-- Prompt --
Would you please copy every line from the records that contains the word "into"?

Data items:
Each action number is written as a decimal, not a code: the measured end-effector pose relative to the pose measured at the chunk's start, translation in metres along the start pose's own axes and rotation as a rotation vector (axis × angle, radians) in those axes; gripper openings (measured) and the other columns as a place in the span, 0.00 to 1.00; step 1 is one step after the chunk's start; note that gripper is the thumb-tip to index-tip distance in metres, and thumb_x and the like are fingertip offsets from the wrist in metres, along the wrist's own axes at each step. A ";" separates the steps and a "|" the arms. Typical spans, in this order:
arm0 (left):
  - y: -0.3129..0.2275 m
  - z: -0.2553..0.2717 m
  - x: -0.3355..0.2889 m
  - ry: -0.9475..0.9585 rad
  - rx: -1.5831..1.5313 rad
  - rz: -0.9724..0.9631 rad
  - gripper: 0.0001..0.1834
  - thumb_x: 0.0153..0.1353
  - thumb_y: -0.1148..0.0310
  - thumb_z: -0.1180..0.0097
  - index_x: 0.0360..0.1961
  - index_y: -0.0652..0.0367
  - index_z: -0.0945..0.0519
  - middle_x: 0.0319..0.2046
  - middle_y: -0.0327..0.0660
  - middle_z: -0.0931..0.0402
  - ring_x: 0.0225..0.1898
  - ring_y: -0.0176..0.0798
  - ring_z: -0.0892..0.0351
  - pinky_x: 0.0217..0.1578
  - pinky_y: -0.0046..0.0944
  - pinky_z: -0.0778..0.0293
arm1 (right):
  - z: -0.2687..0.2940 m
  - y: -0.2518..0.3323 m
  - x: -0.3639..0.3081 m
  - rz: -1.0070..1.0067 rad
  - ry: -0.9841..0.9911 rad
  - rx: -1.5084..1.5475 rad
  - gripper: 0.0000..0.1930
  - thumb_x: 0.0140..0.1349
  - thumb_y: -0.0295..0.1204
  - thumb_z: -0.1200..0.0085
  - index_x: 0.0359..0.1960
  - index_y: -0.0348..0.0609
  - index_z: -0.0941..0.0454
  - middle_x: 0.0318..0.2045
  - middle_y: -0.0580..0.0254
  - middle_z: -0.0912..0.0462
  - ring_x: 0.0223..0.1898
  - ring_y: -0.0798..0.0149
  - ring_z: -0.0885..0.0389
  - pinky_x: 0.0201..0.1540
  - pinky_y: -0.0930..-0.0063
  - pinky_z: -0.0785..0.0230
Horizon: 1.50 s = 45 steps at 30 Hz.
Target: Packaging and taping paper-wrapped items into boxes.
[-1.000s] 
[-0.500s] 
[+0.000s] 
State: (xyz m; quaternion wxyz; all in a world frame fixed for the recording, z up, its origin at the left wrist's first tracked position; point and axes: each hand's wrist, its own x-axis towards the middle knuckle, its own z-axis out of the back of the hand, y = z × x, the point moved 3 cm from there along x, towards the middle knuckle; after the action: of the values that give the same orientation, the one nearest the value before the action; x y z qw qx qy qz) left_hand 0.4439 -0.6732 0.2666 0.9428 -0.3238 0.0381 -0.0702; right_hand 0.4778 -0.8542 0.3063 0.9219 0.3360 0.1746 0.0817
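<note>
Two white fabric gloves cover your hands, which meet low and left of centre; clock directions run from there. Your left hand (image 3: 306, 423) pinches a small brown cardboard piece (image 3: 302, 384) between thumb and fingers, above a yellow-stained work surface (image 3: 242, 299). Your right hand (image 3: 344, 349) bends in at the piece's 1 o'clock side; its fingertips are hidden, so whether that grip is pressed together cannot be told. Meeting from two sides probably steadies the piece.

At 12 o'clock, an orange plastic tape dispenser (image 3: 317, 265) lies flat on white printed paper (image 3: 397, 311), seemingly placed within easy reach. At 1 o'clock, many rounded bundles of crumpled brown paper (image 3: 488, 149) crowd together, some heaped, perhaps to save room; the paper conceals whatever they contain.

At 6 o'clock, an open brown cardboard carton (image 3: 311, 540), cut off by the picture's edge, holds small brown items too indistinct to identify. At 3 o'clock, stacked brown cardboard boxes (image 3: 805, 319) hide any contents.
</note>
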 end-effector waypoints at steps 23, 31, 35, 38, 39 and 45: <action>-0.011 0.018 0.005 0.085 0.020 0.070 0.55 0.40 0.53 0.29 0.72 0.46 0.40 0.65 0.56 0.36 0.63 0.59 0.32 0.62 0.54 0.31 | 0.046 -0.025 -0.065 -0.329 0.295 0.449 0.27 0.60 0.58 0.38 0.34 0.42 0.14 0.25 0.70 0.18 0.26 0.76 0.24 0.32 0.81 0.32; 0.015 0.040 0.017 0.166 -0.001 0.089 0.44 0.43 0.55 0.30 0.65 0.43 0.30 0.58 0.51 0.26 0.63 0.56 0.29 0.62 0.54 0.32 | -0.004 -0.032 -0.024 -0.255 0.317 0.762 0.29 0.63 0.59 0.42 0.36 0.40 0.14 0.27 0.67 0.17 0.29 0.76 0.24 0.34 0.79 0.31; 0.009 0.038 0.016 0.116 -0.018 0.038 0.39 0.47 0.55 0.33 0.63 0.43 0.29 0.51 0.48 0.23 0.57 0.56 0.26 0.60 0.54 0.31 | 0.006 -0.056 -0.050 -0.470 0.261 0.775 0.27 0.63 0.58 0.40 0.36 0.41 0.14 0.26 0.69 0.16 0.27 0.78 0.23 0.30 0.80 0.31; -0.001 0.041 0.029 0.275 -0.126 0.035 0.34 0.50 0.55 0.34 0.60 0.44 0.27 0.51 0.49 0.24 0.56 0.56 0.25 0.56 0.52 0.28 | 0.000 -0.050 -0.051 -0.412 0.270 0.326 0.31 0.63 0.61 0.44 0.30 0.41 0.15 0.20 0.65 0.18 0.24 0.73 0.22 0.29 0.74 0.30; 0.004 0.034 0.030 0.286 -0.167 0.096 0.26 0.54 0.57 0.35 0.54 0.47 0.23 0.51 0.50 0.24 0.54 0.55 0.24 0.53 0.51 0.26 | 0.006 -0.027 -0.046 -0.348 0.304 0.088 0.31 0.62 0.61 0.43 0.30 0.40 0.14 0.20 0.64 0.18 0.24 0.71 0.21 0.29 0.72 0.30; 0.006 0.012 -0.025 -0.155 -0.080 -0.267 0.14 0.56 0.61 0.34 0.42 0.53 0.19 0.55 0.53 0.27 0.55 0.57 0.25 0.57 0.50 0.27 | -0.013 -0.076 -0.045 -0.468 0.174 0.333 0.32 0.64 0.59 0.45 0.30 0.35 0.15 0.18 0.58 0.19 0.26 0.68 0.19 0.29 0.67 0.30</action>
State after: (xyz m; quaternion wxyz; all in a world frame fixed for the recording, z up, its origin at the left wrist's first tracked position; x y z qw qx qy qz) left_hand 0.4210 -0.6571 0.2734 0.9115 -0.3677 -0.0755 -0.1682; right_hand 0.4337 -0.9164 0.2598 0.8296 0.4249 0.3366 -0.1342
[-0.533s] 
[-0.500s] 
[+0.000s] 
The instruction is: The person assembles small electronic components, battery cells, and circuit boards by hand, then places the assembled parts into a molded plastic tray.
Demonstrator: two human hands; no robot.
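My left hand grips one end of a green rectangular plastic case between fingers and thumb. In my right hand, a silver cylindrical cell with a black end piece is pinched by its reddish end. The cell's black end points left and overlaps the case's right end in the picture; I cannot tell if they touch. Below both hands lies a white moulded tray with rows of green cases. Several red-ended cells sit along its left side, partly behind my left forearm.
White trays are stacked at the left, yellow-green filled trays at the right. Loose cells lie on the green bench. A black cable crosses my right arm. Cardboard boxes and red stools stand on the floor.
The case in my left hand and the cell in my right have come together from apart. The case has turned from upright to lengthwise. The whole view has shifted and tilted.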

-- Task answer --
Target: Packaging and taping paper-wrapped items into boxes.
The instruction is: The person assembles small electronic components, battery cells, and circuit boards by hand, then places the assembled parts into a molded plastic tray.

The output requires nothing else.